Write the listing below again, word for word.

◇ ◇ ◇ ◇

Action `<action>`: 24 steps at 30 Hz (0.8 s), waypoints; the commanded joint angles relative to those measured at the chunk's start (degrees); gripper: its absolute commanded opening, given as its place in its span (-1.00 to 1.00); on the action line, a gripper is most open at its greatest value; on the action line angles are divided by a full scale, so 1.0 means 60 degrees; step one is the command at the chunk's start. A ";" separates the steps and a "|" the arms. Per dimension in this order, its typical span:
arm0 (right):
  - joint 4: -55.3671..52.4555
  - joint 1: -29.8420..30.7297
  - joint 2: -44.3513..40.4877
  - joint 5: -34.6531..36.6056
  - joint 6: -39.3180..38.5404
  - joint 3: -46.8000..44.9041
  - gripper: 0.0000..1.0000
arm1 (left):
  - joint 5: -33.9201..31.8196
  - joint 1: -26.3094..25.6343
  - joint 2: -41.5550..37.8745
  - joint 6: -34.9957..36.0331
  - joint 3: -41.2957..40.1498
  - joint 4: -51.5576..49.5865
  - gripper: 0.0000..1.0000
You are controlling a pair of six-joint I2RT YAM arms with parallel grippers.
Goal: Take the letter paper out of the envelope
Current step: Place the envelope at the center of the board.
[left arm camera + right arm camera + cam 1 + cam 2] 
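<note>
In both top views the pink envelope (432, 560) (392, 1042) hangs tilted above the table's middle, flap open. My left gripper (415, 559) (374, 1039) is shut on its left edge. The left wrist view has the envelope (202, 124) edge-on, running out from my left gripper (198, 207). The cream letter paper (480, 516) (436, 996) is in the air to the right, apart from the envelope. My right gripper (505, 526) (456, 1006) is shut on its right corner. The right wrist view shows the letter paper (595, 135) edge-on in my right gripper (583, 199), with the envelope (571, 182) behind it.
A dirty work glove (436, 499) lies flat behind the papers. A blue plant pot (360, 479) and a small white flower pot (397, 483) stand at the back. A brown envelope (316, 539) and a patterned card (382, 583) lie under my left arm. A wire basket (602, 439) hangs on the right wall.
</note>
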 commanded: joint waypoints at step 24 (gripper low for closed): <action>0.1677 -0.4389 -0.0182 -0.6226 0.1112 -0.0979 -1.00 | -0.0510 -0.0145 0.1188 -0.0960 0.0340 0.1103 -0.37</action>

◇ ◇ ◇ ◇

* [Solution for this exercise]:
Action `<action>`: 24 steps at 30 Hz (0.8 s), waypoints; the commanded joint angles relative to those measured at the chunk's start (degrees); gripper: its absolute commanded opening, given as its place in its span (-1.00 to 1.00); on the action line, a gripper is most open at its greatest value; on the action line angles are divided by a full scale, so 1.0 means 60 degrees; step one is the command at the chunk's start. A ";" separates the steps and a "|" the arms. Per dimension in this order, its typical span:
arm0 (right):
  - joint 4: -55.3671..52.4555
  - joint 1: -29.8420..30.7297
  - joint 2: -44.3513..40.4877
  - joint 5: -34.6531..36.6056
  - joint 6: -39.3180..38.5404
  - joint 3: -46.8000..44.9041
  - gripper: 0.0000..1.0000
arm1 (left):
  - joint 5: -33.9201..31.8196
  - joint 1: -26.3094..25.6343
  - joint 2: -41.5550..37.8745
  - joint 6: -34.9957..36.0331
  - joint 3: -41.2957..40.1498
  - joint 4: -51.5576..49.5865
  - gripper: 0.0000..1.0000
You are controlling a pair of six-joint I2RT YAM arms with parallel grippers.
Goal: Take the letter paper out of the envelope
Current step: Place the envelope at the center of the board.
[left arm camera + right arm camera + cam 1 + cam 2] 
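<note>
In both top views the pink envelope (432, 560) (392, 1042) hangs tilted above the table's middle, flap open. My left gripper (415, 559) (374, 1039) is shut on its left edge. The left wrist view has the envelope (202, 124) edge-on, running out from my left gripper (198, 207). The cream letter paper (480, 516) (436, 996) is in the air to the right, apart from the envelope. My right gripper (505, 526) (456, 1006) is shut on its right corner. The right wrist view shows the letter paper (595, 135) edge-on in my right gripper (583, 199), with the envelope (571, 182) behind it.
A dirty work glove (436, 499) lies flat behind the papers. A blue plant pot (360, 479) and a small white flower pot (397, 483) stand at the back. A brown envelope (316, 539) and a patterned card (382, 583) lie under my left arm. A wire basket (602, 439) hangs on the right wall.
</note>
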 commanded: joint waypoints at step 24 (gripper low for closed): <action>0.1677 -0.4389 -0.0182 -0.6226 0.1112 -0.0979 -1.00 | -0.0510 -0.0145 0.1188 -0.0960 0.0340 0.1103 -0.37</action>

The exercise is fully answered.